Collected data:
+ + + + + + +
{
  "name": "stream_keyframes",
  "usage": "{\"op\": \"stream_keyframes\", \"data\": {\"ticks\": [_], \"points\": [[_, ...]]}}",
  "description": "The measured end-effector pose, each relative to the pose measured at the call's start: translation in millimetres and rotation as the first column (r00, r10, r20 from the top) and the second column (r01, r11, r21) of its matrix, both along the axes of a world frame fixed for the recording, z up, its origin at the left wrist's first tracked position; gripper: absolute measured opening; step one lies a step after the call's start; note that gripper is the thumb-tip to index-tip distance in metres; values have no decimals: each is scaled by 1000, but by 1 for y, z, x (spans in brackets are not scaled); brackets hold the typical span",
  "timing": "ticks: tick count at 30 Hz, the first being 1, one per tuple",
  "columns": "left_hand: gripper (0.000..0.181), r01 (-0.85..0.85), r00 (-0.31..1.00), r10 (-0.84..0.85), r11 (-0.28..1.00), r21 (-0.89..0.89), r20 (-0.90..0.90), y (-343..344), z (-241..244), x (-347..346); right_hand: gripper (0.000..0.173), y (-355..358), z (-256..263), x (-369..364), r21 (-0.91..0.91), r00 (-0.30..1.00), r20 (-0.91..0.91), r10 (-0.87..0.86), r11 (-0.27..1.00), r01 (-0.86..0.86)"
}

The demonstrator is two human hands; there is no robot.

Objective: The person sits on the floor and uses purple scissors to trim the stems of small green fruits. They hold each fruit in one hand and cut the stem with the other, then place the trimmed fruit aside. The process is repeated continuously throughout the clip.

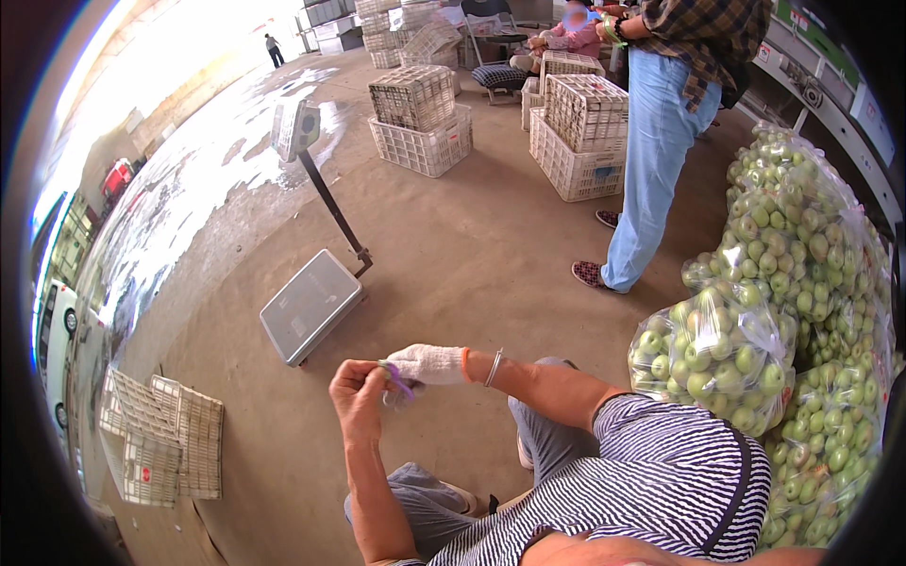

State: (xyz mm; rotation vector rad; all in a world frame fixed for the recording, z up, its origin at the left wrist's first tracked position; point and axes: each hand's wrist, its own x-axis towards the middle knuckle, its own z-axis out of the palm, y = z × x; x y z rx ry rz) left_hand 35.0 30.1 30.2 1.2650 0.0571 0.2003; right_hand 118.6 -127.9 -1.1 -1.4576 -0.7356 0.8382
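Observation:
My bare left hand [359, 397] pinches a small bundle of thin purple strips [398, 380] between thumb and fingers. From the other side, my right hand [429, 364], in a white knit glove with an orange cuff, closes on the same bundle. Loose pale strands hang below it, and the gloved fingertips are partly hidden. Both hands meet in front of my knees, above the concrete floor. Just beyond them stands a platform scale [311, 305] with a grey plate and a display [296, 131] on a post.
Clear plastic bags of green apples [715, 354] are heaped at my right. A person in blue jeans [648, 156] stands ahead; another sits behind. White plastic crates [425, 145] are stacked ahead, with more crates [170, 439] at left. Machinery [814, 85] runs along the right.

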Motion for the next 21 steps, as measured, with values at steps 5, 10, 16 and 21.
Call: {"op": "stream_keyframes", "data": {"ticks": [5,10,16,21], "points": [[4,-322,946,320,924,204,44,25,-7,4,45,-5,23,-18,124,953,-276,128,988,-97],[8,-349,928,368,820,453,49,34,-9,4,27,-13,48,-14,198,967,-35,251,951,-239],[14,71,978,87,715,696,-189,11,-6,-4,30,-10,42,6,421,872,-475,123,901,102],[13,388,903,-223,792,471,-368,-3,-2,-7,41,-18,33,8,62,940,-240,-243,962,265]]}}
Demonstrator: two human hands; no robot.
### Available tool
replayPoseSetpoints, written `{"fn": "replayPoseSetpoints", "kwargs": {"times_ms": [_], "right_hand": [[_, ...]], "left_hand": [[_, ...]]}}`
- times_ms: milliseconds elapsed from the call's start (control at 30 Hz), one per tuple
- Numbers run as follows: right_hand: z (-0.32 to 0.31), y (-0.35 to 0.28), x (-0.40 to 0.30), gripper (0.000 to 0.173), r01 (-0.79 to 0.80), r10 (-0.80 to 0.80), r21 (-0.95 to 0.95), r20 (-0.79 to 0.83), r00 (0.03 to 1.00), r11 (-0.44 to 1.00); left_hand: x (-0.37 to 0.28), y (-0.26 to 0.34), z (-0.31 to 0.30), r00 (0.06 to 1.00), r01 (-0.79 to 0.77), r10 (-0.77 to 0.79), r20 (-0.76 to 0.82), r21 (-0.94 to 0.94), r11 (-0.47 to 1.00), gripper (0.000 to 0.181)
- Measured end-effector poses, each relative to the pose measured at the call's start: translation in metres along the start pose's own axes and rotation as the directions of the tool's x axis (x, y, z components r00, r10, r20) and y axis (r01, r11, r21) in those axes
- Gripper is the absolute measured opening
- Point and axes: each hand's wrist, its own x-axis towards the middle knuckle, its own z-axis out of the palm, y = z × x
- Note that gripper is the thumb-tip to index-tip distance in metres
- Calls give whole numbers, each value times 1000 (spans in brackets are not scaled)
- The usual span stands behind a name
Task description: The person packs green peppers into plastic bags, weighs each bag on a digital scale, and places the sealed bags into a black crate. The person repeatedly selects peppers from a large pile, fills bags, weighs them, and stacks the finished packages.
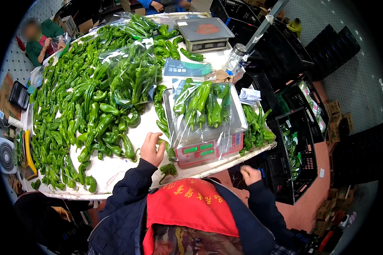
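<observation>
A clear plastic bag of green peppers (207,102) lies on the metal pan of a pink digital scale (196,155), whose display glows green. Just left of that scale is my left hand (152,149), fingers apart and nothing visible between them. My right hand (251,174) hangs past the table's front edge, to the right of the scale, fingers curled and slightly blurred. Whether it holds anything cannot be seen. Behind my left hand, another filled clear bag (134,75) rests against a broad heap of loose green peppers (79,92).
A second scale (204,30) stands at the back, with a lidded glass jar (235,56) nearer. Blue printed bags (185,68) lie between the scales. Black crates (301,156) stand on the floor at right. A seated person (40,44) handles a bag at far left.
</observation>
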Motion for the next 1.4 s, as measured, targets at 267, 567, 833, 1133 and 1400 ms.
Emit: {"fn": "replayPoseSetpoints", "kwargs": {"times_ms": [267, 567, 833, 1133, 1400], "right_hand": [[7, -82, 103, 102, 517, -667, -436, -340, 663, 737], [-28, -118, 121, 56, 723, -792, -323, -262, 551, 610], [-152, -203, 135, 38, 840, -681, 205, -505, 530, 502], [-180, -237, 191, 35, 748, -329, 505, -683, 651, 431], [-162, -215, 174, 32, 615, -150, 544, -667, 730, 570]], "left_hand": [[35, 17, -4, 847, -526, 506, 163, 385, 758, 78], [63, 46, -11, 787, -603, 498, 365, 287, 744, 62], [143, 140, -58, 864, -469, 490, 117, -171, 866, 44], [218, 179, -41, 987, -85, 160, 32, -738, 670, 40], [192, 179, -30, 978, -176, 90, -189, -513, 840, 18]]}}
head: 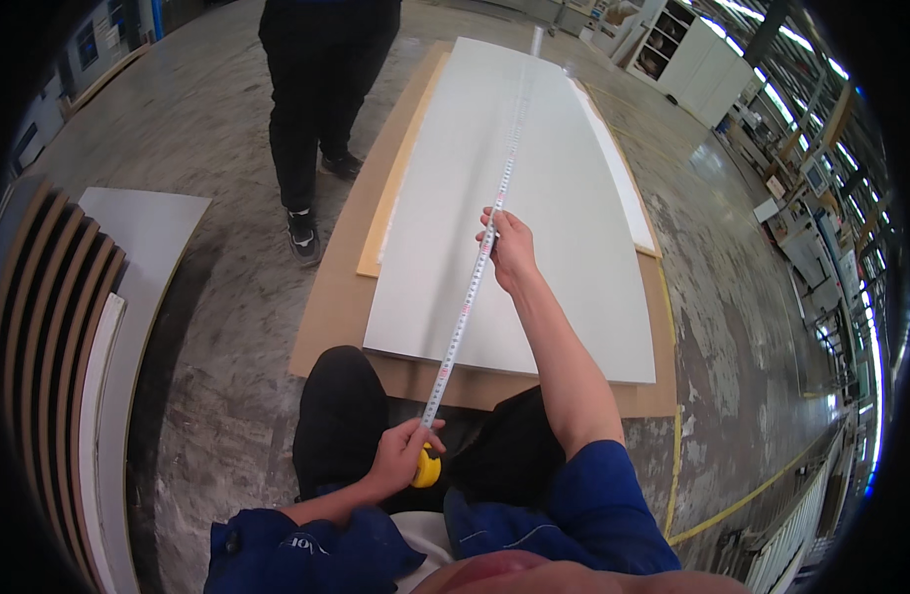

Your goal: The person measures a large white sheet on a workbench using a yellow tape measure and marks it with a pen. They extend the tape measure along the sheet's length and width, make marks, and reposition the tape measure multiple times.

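My left hand (401,457) grips a yellow tape measure case (427,468) low in front of me, between my knees. From it the metal tape blade (466,304) runs out, away from me, above a large white panel (573,245). Farther along, my right hand (510,243) holds the blade between thumb and fingers, over the panel's middle. The blade's far end is blurred and reaches past the panel's far edge. Under the white panel lie other boards, with a brown sheet (328,319) at the bottom.
A person in black trousers (299,96) stands left of the panel stack. Slatted brown panels (54,297) and a grey sheet (158,215) are at my left. Yellow lines (752,505) mark the concrete floor on the right. A white cabinet (696,67) stands at the back right.
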Motion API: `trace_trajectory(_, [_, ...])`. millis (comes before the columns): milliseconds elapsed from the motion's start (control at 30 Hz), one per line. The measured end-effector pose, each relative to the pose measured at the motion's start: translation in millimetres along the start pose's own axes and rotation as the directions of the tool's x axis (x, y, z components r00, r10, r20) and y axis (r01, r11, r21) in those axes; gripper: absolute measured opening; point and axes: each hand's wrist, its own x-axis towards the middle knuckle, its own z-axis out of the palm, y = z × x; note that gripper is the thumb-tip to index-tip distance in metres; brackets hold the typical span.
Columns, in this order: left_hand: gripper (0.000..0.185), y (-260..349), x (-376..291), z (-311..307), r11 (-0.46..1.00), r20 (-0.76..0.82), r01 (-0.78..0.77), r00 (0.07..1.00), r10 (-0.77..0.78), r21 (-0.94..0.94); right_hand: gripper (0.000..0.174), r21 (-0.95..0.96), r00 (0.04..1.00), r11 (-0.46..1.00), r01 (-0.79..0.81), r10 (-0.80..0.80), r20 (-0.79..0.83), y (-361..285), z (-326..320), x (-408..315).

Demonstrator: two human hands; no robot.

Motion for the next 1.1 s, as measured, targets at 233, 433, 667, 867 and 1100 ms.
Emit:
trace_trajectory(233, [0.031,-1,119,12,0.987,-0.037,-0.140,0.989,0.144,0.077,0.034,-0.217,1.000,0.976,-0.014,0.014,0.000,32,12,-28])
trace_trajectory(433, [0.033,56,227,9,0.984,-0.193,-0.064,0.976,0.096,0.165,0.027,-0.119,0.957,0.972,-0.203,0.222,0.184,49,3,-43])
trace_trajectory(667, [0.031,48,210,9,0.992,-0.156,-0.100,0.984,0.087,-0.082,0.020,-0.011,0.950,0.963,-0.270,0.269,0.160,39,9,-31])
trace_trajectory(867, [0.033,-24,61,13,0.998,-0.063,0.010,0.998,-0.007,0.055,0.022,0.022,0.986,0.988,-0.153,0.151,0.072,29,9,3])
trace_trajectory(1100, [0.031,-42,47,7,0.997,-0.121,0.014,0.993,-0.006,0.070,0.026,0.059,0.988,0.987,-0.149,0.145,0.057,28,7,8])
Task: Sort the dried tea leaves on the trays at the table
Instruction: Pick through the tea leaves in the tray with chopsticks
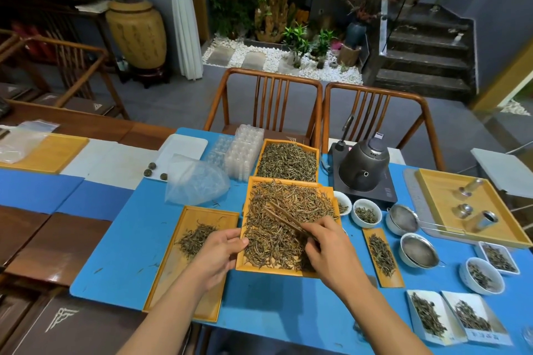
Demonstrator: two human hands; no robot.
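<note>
The dried tea leaves point(284, 228) lie in a thick, tangled heap across the middle tray point(288, 269), right in front of me on the blue mat point(124, 239). They are thin, curled slivers, brown with golden and dark strands mixed through, dry and wiry, and they cover nearly the whole tray floor. The tray is a shallow rectangle of pale yellow wood with a low raised rim.

My right hand point(331, 251) pinches a pair of slim brown wooden tongs point(284, 217); my thumb and fingers curl round their near end, and the long tips reach up and left over the heap, down among the leaves. My left hand point(217, 256) grips the tray's left rim, thumb on the edge, fingers curled underneath.

Just left, touching or nearly touching the middle tray, is a longer left tray point(170, 277) of the same wood, holding only a small loose pile of darker leaves point(194, 238) near its far end. Behind the middle tray sits a far tray point(288, 163) filled level with greener, greyer leaves, its near edge overlapped by the middle tray's far rim.

To the right stand white ceramic cups point(366, 213) with a little leaf in each, round metal mesh strainers point(418, 251), and a narrow wooden scoop point(382, 258) with leaves along it. A dark, rounded kettle point(363, 167) sits on a flat black base beyond them. A crumpled clear plastic bag point(194, 179) lies to the left of the far tray.
</note>
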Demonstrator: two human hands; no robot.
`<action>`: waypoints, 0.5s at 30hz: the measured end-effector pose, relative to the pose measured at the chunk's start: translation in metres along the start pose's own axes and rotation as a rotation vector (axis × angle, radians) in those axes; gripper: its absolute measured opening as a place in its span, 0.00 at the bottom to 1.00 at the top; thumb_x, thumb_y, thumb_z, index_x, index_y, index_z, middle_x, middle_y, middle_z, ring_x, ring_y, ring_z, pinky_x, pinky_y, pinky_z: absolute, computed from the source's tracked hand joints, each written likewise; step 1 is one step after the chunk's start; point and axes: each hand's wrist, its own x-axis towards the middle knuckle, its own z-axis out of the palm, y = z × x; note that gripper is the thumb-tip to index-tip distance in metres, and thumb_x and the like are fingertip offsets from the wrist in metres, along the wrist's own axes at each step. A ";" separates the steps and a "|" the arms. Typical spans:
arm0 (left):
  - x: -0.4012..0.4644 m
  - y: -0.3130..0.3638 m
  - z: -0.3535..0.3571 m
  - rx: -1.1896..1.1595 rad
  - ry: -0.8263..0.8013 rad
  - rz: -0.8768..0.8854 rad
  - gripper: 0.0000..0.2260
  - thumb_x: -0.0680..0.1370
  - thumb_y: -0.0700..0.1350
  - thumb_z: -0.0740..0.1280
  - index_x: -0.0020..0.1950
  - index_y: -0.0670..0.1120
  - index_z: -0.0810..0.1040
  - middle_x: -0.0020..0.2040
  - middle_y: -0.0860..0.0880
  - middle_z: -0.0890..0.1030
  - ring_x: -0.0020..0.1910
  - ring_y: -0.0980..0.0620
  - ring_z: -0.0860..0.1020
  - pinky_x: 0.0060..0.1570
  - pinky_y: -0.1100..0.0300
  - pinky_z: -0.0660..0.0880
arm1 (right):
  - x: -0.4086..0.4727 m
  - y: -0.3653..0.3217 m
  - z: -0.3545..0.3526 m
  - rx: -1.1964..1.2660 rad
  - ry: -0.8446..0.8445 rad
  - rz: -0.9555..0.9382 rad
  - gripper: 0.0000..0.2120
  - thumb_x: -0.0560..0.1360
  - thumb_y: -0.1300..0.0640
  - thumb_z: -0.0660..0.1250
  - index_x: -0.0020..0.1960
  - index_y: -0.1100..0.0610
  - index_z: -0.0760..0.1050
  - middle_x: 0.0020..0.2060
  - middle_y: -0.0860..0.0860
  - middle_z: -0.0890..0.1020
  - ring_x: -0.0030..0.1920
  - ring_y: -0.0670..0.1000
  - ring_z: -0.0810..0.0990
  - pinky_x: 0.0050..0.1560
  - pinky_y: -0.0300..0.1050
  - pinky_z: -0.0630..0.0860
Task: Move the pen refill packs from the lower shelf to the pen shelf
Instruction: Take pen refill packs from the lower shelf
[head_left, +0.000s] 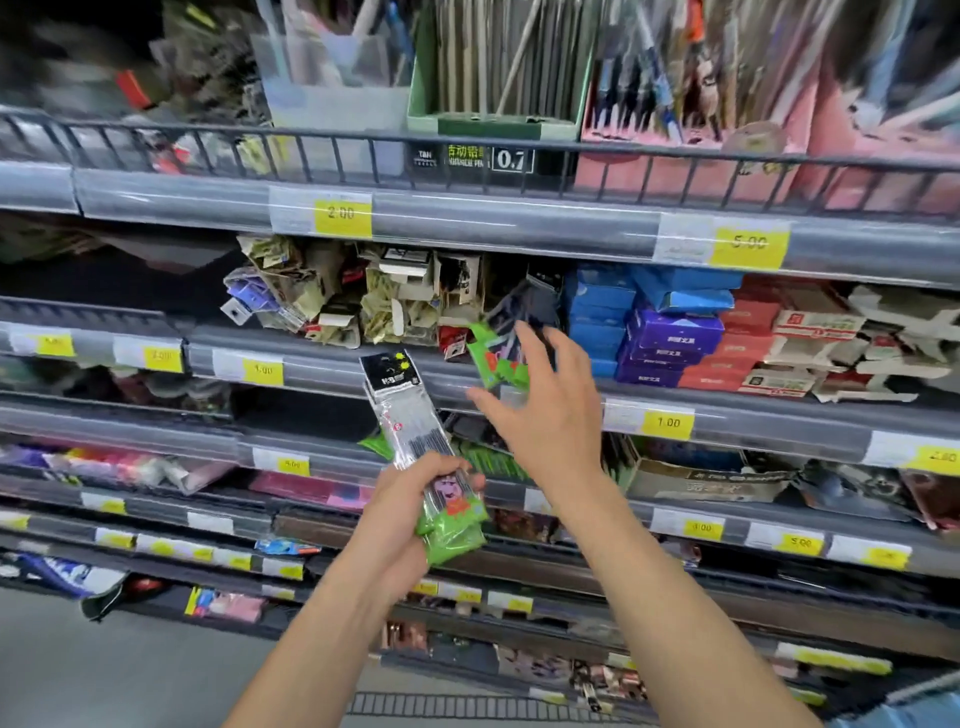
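My left hand (410, 499) grips a bundle of pen refill packs (415, 436), silver sleeves with a black top and green bottoms, held upright in front of the shelves. My right hand (540, 410) reaches toward the second shelf with its fingers spread. A green refill pack (496, 364) sits right at its fingertips, tilted at the shelf edge (322, 364); whether the fingers touch it is unclear. More green packs (483, 460) lie on the shelf below, partly hidden behind my hands. The top shelf (467, 208) holds boxes of pens and pencils.
Loose carded packs (337, 296) crowd the second shelf's left part. Blue, purple and red boxes (670, 332) are stacked to the right of my right hand. A cardboard tray (701, 478) sits on the third shelf. Yellow price tags line every rail. Floor shows at the bottom left.
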 end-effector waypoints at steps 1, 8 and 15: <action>0.002 0.004 -0.002 0.012 0.002 -0.007 0.09 0.75 0.42 0.74 0.53 0.41 0.83 0.44 0.40 0.87 0.35 0.43 0.85 0.36 0.50 0.83 | 0.006 -0.005 0.005 -0.077 0.009 -0.010 0.38 0.74 0.33 0.69 0.77 0.51 0.65 0.73 0.58 0.70 0.74 0.60 0.66 0.68 0.57 0.70; 0.020 0.026 -0.015 0.031 -0.129 -0.065 0.06 0.74 0.39 0.73 0.48 0.42 0.79 0.39 0.41 0.82 0.35 0.44 0.81 0.37 0.52 0.81 | 0.014 -0.027 0.028 -0.331 0.183 0.035 0.22 0.78 0.45 0.69 0.68 0.54 0.75 0.60 0.58 0.79 0.60 0.62 0.77 0.51 0.56 0.75; 0.024 0.042 -0.032 0.106 -0.235 -0.126 0.11 0.72 0.40 0.75 0.51 0.40 0.78 0.40 0.41 0.83 0.36 0.45 0.82 0.37 0.53 0.81 | 0.022 -0.032 0.035 -0.495 0.310 -0.016 0.15 0.71 0.61 0.74 0.58 0.59 0.80 0.50 0.58 0.82 0.46 0.60 0.80 0.34 0.50 0.76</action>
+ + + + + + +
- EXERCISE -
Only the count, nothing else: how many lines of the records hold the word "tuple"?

- ANSWER FOR THIS EXERCISE -
2